El paludismo es una enfermedad parasitaria transmitida por mosquitos Anopheles infectados, que generalmente pican entre el atardecer y el amanecer. En todo el mundo existen más de 60 especies de anofelinos, que son vectores reconocidos. Son cuatro las especies de parásitos que causan paludismo en los seres humanos, a saber:Plasmodium falciparum, P. vivax, P. malariae y P. ovale. Según la OMS, el paludismo provoca más de 600 000 defunciones cada año, en su mayor parte en menores de cinco años. El paludismo se transmite en 97 países, lo que supone un riesgo de enfermedad para 3400 millones de personas. 

La carga de morbilidad se concentra muy densamente en el África subsahariana, donde se estima que se producen el 90% de todas las defunciones anuales por paludismo.
Las comunidades pobres y vulnerables de las zonas rurales con acceso limitado a los servicios de salud son las más afectadas.
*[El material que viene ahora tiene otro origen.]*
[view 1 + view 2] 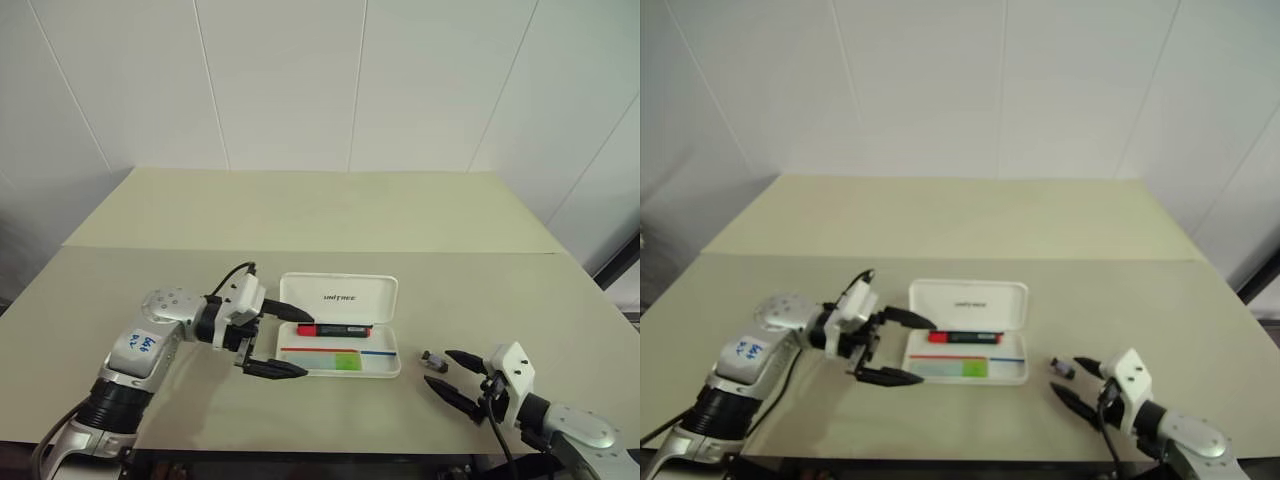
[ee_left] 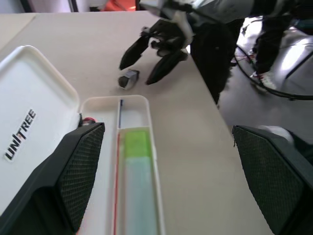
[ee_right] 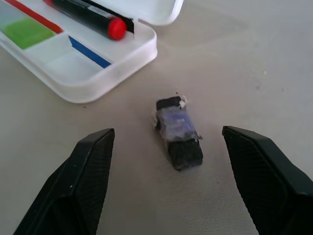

Cuatro de cada 10 personas que mueren por paludismo son habitantes de los dos países con las mayores tasas de morbilidad: la República Democrática del Congo y Nigeria.
Inicialmente, el paludismo desencadena fiebre, escalofríos y síndrome gripal. Si no se trata, la enfermedad puede provocar complicaciones graves y defunción. Por lo general, los síntomas del paludismo aparecen tras un período de siete o más días después de la picadura del mosquito.
La mejor manera de prevenir la infección consiste en utilizar mosquiteros rociados con insecticidas de acción persistente, fumigar el interior de las viviendas con insecticidas de acción residual y utilizar las terapias de prevención recomendadas por la OMS.